Growing a community of practice in this fashion requires the organic building of relationships over time. The RTT TA consortium, and now the RTT Collaborative as a sustainable successor, have laid a strong foundation for community-engaged rural health professions education into the future - from each growing their own, to 'growing our own … together.
本文记录了过去30年美国农村培训轨道住院医师项目(RTT)的兴起、衰落及近期的复兴,以及农村医学教育中一个健康实践社区的出现。这一情况发生在美国研究生医学教育的联邦和州资金相对停滞,且农村项目的财务和认证规则颇具挑战性的时期。

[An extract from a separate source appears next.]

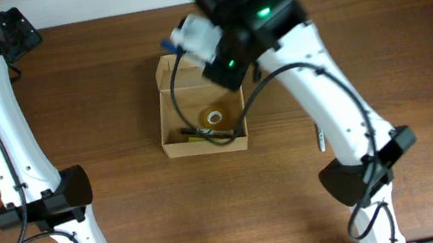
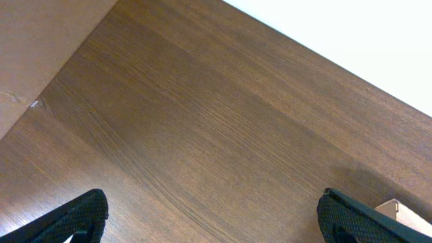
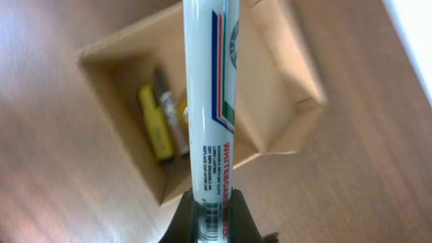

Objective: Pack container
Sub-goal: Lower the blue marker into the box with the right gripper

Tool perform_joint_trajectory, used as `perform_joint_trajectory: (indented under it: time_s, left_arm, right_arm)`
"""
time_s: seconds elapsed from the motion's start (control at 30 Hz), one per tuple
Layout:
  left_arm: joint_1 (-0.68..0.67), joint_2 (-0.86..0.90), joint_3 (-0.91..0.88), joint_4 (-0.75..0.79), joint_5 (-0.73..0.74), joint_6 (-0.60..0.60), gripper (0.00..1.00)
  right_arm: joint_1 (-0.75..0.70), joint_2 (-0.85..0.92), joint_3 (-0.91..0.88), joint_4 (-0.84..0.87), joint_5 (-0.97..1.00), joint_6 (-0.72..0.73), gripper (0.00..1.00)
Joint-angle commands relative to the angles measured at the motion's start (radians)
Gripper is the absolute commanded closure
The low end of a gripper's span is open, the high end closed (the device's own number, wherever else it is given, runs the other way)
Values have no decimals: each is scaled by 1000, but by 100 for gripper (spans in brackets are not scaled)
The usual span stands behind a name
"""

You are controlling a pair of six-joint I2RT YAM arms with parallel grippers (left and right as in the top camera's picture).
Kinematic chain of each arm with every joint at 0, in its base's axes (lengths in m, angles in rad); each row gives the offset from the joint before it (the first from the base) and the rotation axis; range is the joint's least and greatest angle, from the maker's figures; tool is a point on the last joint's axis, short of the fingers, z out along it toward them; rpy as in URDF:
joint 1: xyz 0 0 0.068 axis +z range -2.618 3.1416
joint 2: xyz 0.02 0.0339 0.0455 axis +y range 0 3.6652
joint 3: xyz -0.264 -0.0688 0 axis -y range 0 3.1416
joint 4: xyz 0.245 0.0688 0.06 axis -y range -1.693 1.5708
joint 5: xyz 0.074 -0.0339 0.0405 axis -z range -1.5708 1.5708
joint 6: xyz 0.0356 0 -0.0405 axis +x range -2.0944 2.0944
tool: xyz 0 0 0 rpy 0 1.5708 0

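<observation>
Count on the table (image 1: 110, 112): 1 small tan cardboard container (image 1: 203, 148), rectangular, lid flap (image 1: 170, 72) folded open toward the far edge. It sits about midway between the left and right edges, nearer the far edge than the near one.

Contents seen from overhead and the right wrist view:
- 1 roll of clear tape with a yellowish core (image 1: 215, 118), lying flat near the middle of the container floor.
- 1 yellow pen-shaped item (image 3: 154, 125) and 1 dark slim pen (image 3: 169, 108), side by side and touching, along the near wall of the container.

Right jaws: pressed onto 1 white whiteboard marker (image 3: 206, 101) with red, blue and green printing. They pinch it at one end, and the barrel points down over the open container (image 3: 277, 81), above it and not touching it.

Left jaws: spread wide with nothing between them, at the far left corner of the table. Both dark fingertips (image 2: 74, 219) are over bare wood.

1 thin pale object (image 1: 321, 135) lies on the table beside the right arm; it is too small to identify.
</observation>
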Motion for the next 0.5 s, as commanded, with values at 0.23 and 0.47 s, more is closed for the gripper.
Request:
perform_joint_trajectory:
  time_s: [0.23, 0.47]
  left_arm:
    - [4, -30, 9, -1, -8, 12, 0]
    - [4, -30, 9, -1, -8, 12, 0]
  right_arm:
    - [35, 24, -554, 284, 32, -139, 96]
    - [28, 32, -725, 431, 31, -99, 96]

20世纪70年代发展起来的许多早期家庭住院医师项目都将课程重点放在农村实践上。然而,到了20世纪80年代,这些项目培养出的农村医生数量尚未达到预期。作为回应,1986年,斯波坎家庭医学住院医师项目的莫德林等人在华盛顿州科尔维尔开发了首个1 - 2年的农村培训轨道项目。20世纪90年代,到2000年时,早期的成功消息使活跃项目达到35个的峰值。然而,在接下来的十年里,由于缺乏资金以及学生对家庭医学的兴趣普遍下降,这些项目遭遇了重大困境。到2010年,仅剩25个项目。2010年,为了将1 - 2年的农村培训轨道项目作为培养农村执业医生的国家战略加以维持,一个由联邦资助的个人和项目联盟设立了农村培训轨道技术援助项目(RTT TA)。基于早期团体建立的同行支持与合作模式,RTT TA联盟扩大了农村医学教育现有的实践社区,以支持农村培训轨道项目。面对面会议、同行咨询与访问、协调的学生招募工作以及合作的农村医学教育研究都是该联盟战略的组成部分。该联盟并非将工作锚定在医学院或医院,而是将更广泛的各类利益相关者作为合作伙伴。这包括仍在农村社区生活和执业的医生教育工作者(“当地专家”)、农村医学教育同行、项目主任、专业团体、学术单位、诸如州农村卫生办公室等政府实体,以及在农村医学教育中有利害关系的全国性协会。该联盟已成功做到:(1)支持既有和新的农村培训轨道项目;(2)提高医学生对这些项目的兴趣;(3)通过一个最小数据集和农村培训轨道项目学员登记册证明了这一战略的有效性。从2012年的21个项目的低点,数量已增长到32个项目,每年培训共占68个职位。农村培训轨道项目协作组织作为该联邦资金的可持续成果而出现的非营利组织,现在得到参与农村项目的全国性合作社的支持并继续开展工作。
以这种方式发展一个实践社区需要随着时间有机地建立关系。农村培训轨道技术援助联盟,以及现在作为可持续继任者的农村培训轨道项目协作组织,为未来社区参与的农村卫生专业教育奠定了坚实基础——从各自培养自己的人才,到“共同培养我们自己的人才”。